As I've gotten older, I've slowly learnt how to see people as, well, people. I'm not very good at it; I never was. As video-game technology marches on, the creatures the games pit you against have gotten more like people. When I play some games made in the last decade or so, I can feel them training me to see people as just things. I'm still working out what factors make this happen; it's only a handful of games that do this so far.

I really think that the increasing drive for 'realism' in video games means that the game industry has a big moral quandry coming up. The forty-year-long focus on the hurt button as the core mechanic becomes creepier as the things you hurt become more and more like people. What happens when the project lead on a game focused on killing and blood plays his game and feels that weird sense that it's gnawing away at something in his soul? What happens when this is a regular occurrence?
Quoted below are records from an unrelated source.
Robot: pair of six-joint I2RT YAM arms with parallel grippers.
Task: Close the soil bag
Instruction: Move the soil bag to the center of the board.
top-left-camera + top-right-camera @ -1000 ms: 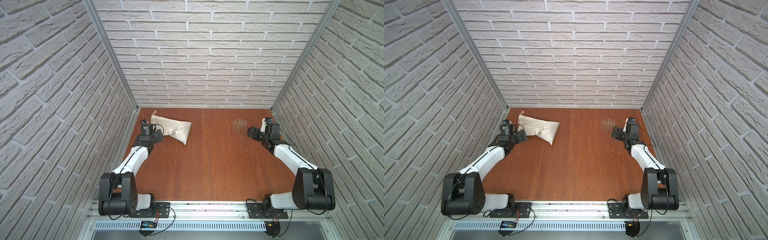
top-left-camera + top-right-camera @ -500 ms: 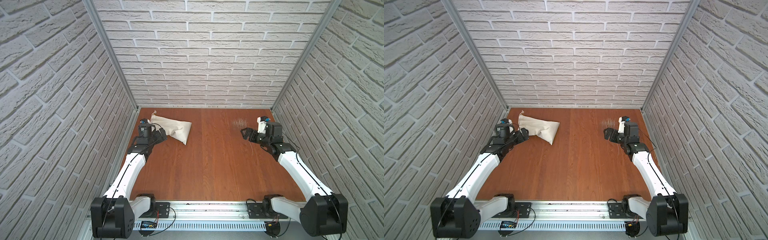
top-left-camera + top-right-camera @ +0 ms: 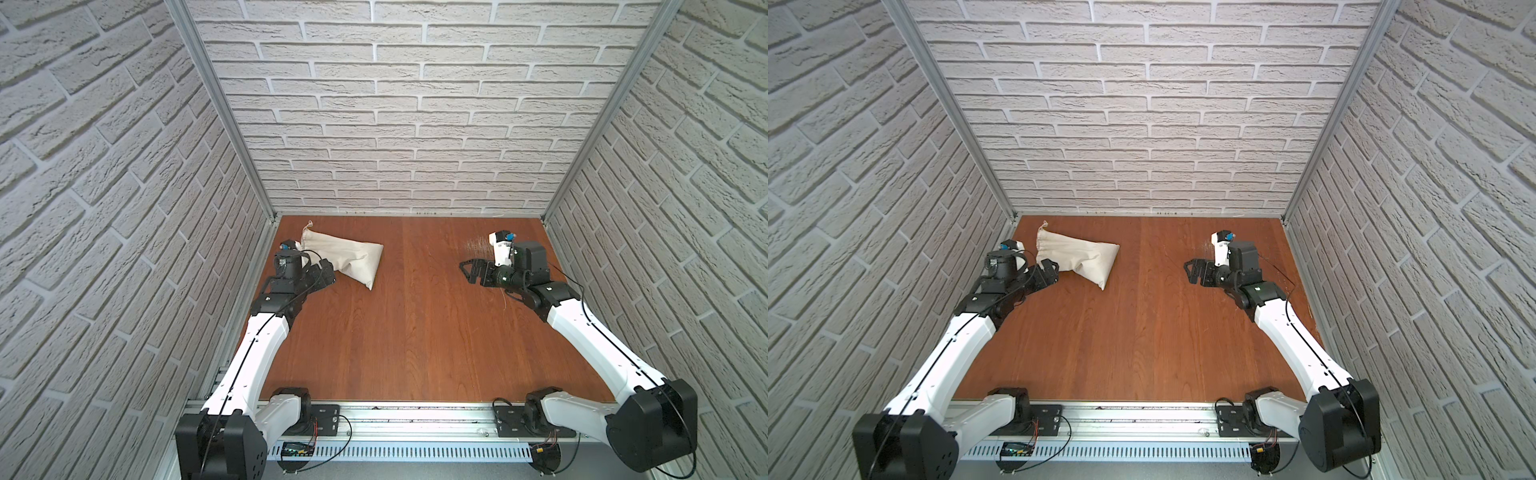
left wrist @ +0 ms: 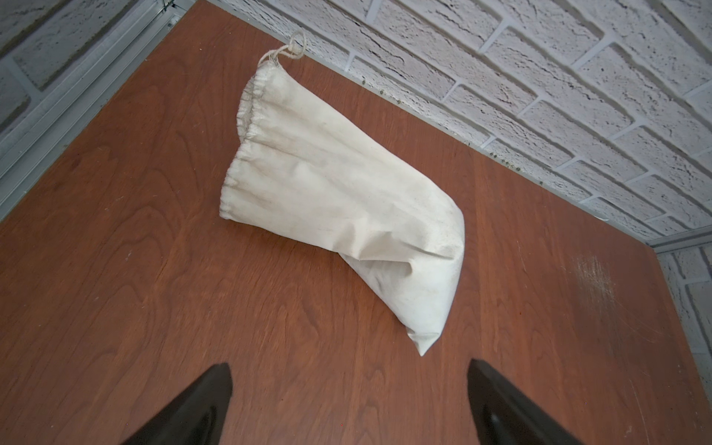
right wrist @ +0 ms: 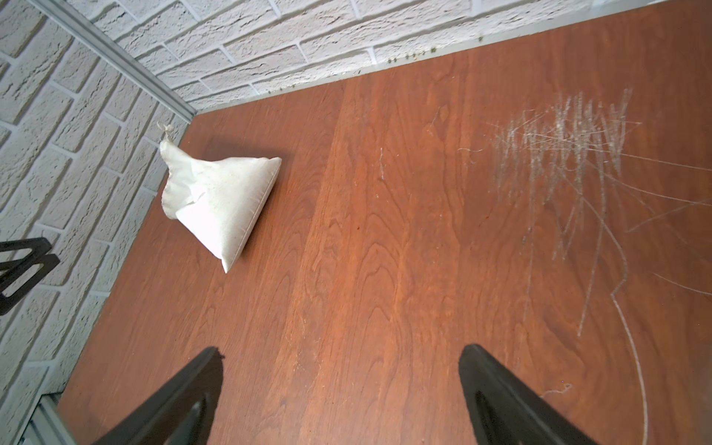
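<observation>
In both top views the soil bag (image 3: pixel 347 257) lies on the bench (image 3: pixel 415 340); the left claw (image 3: pixel 326 270), wide and empty, sits just beside it, the right claw (image 3: pixel 1190 270), equally wide and empty, well apart from it. Left wrist view: the bag lies ahead of the claw, long axis slanting away, gathered mouth and cord (image 4: pixel 287 48) at the far end, near the brick wall (image 4: pixel 501 77). Right wrist view: scratches (image 5: pixel 570 154) mark the bench well clear of the bag. Judgement: left arm nearer.

Reddish wood-grain table (image 3: pixel 415 340) — soil bag (image 3: pixel 347 258) lies on its side near the far left corner; pale scratch marks (image 5: pixel 570 154) toward far right.
</observation>
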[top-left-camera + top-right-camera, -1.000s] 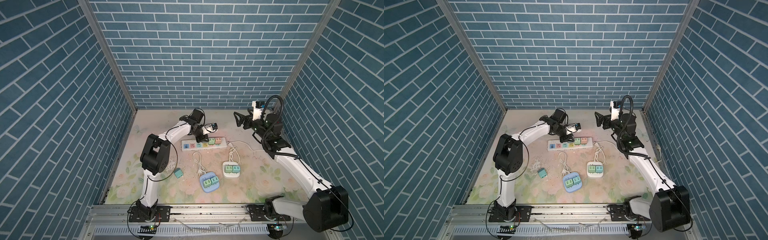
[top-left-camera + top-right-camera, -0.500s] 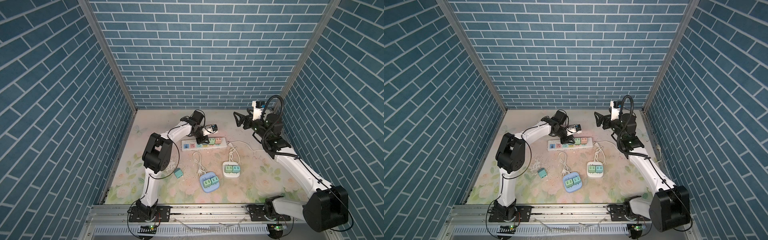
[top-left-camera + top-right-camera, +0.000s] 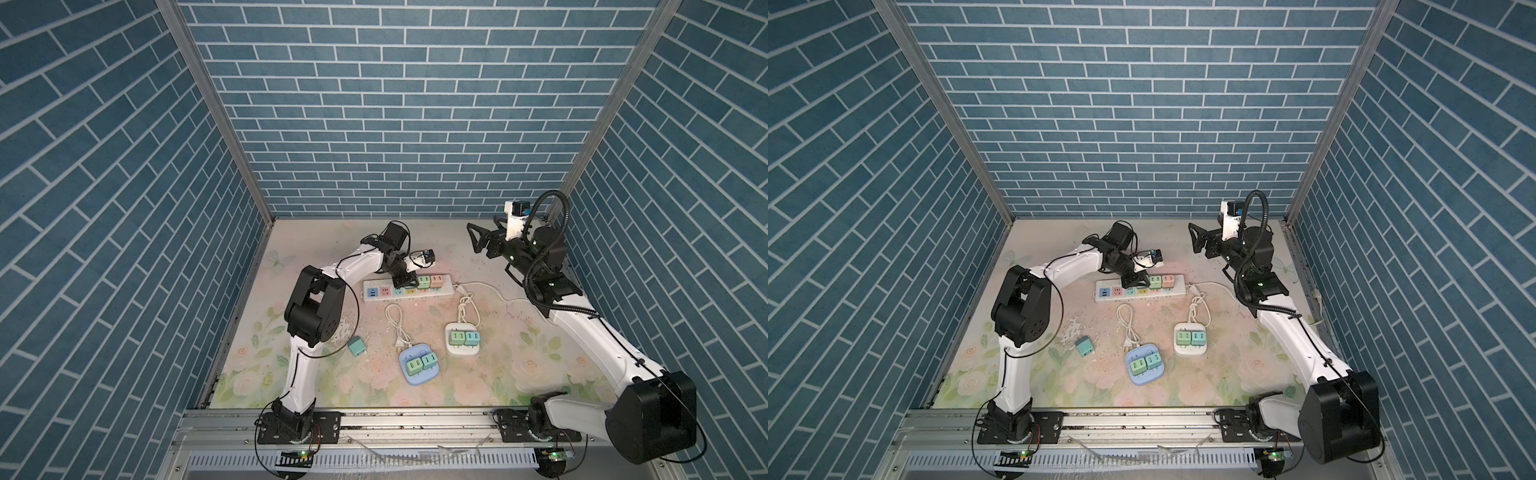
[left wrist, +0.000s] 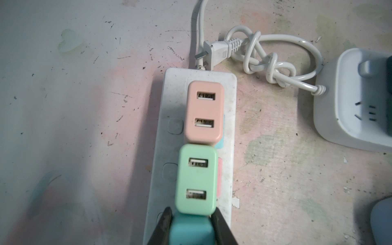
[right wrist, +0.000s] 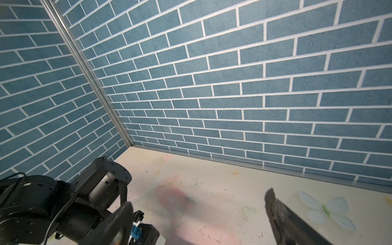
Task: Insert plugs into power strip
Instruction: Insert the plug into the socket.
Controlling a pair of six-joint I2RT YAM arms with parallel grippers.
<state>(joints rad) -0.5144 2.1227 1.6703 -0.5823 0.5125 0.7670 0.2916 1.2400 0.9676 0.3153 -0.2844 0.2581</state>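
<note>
The left end effector (image 4: 190,217), clamped on a teal plug (image 4: 189,232), has sunk slightly toward the strip (image 4: 169,95), beside the green plug (image 4: 196,179). Seating seems imminent. The right end effector (image 3: 473,239) hangs spread apart.

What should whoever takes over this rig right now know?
Left gripper shut on a teal plug at the long strip, beside the seated green plug and pink plug; seating hidden.
Right gripper open, empty, raised near the back wall.
Two plugs sit in the blue strip, two more in the white square strip.
To do: finish this insertion, then the loose teal plug on the mat.
</note>
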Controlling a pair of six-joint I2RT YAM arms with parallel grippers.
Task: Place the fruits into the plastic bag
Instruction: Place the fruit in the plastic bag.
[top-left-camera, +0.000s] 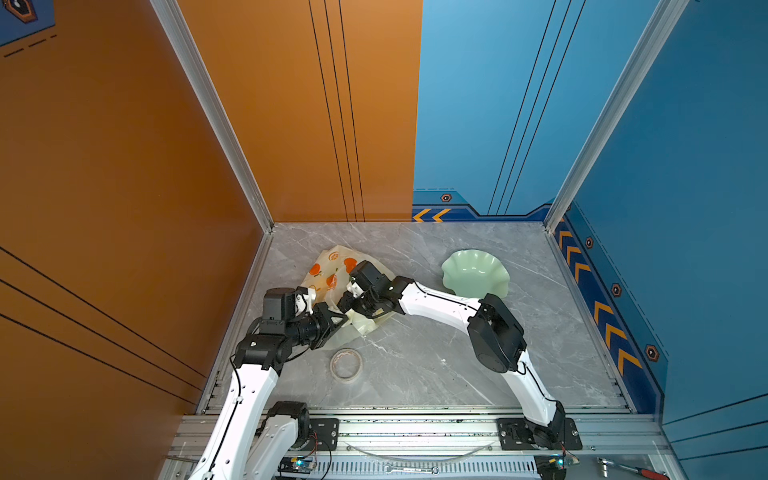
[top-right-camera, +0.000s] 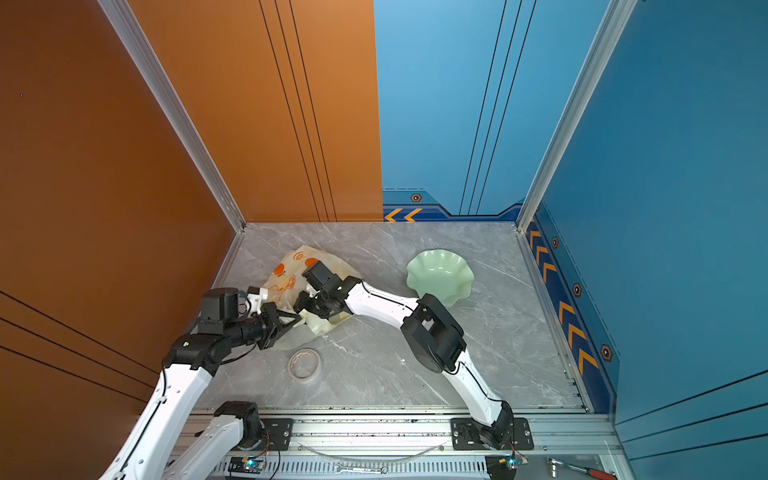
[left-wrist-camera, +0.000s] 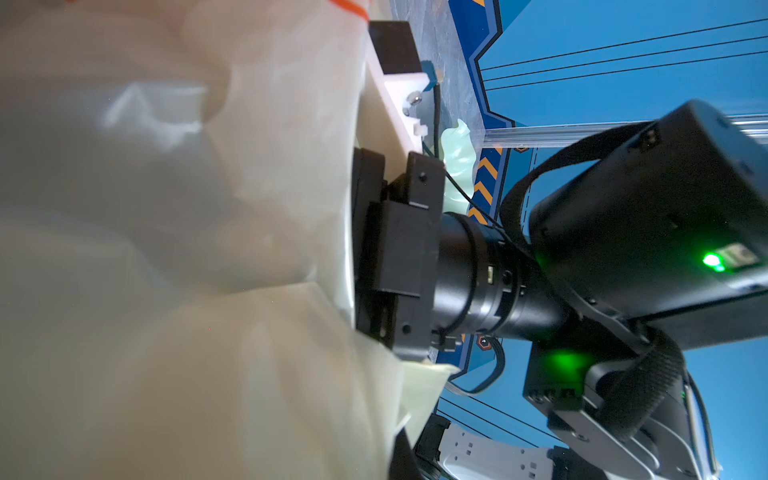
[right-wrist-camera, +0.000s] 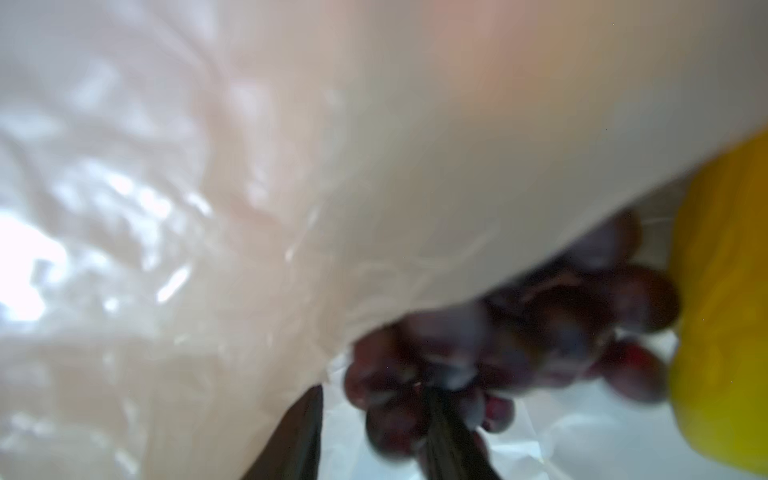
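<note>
Grapes (right-wrist-camera: 519, 340) lie just past the right gripper (right-wrist-camera: 372, 399), whose 2 fingers stand partly apart inside the plastic bag (top-left-camera: 332, 266) with nothing pinched between them, beside a yellow fruit (right-wrist-camera: 723, 311) also inside. The left gripper (top-left-camera: 338, 318) is closed tight on the bag's near edge, I judge to keep the mouth lifted for dropping. The green dish (top-left-camera: 476, 272) sits empty, well apart.

Top views reach me bright and sharp — my right wrist view is blurred, glare whitening the plastic bag (right-wrist-camera: 25, 266).
</note>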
A few major choice-points over, there's another me who went into video games. Is she (or he; I might never have transitioned in that life-path) getting ever more uncomfortable with these themes, or has it been completely burnt out of her by this point?

Date: 2007-09-04 09:29 pm (UTC)
From: [identity profile] paka.livejournal.com
Okay, so you've got an increasing level of opponants who have AI to "think," and you've got an increasing level of opponants who look like people, right, because those are both valued bits of development.

I figure that at some future point development hits the uncanny valley where the critters you're beating up act and look like people, like you said, and then you have several stylistic issues emerging;
1.) It's not escape anymore, so the critters are made to look more stylized.
2.) More realistic characters are saved for lower key games. For instance, you might have a game about being a gangster of the '20s, and being able to inflict violence on someone would be an important choice - but only as important as negotiation and purchasing. The violence would fit into the greater scheme of things.
3.) The Army would eagerly welcome this as a method for training.

Date: 2007-09-04 09:46 pm (UTC)
ext_646: (Default)
From: [identity profile] shatterstripes.livejournal.com
3: bingo.

One of the reasons I avoid FPSs in general is that they feel like dehumanization training. Like the kind of stuff I read about being put through in boot camp so that when they say 'shoot', you shoot, and your moral qualms come after.

I have a low enough Humanity score to start with.

Date: 2007-09-04 09:54 pm (UTC)
From: [identity profile] turbinerocks.livejournal.com
Admittedly, "America's Army" doesn't exactly help matters in this regard. >_>

Date: 2007-09-04 10:04 pm (UTC)
From: [identity profile] aprivatefox.livejournal.com
At PAX this year, I was seriously creeped out by the Army-sponsored immersive FPS experience thingy. (Disclaimer: I didn't play it. I just saw the 50-foot-cube curtained-off thing with a humvee (or however the hell you spell the original military incarnation of that vehicle), and the huge sounds of explosions from within, and the wide-eyed line of teenagers waiting to get into the coolest thing ever.) There was a vibe coming off the whole thing that the Army is the ultimate in real-life FPSes, and it's the most superreallistic game ever, and the implications were too painful to think about for long.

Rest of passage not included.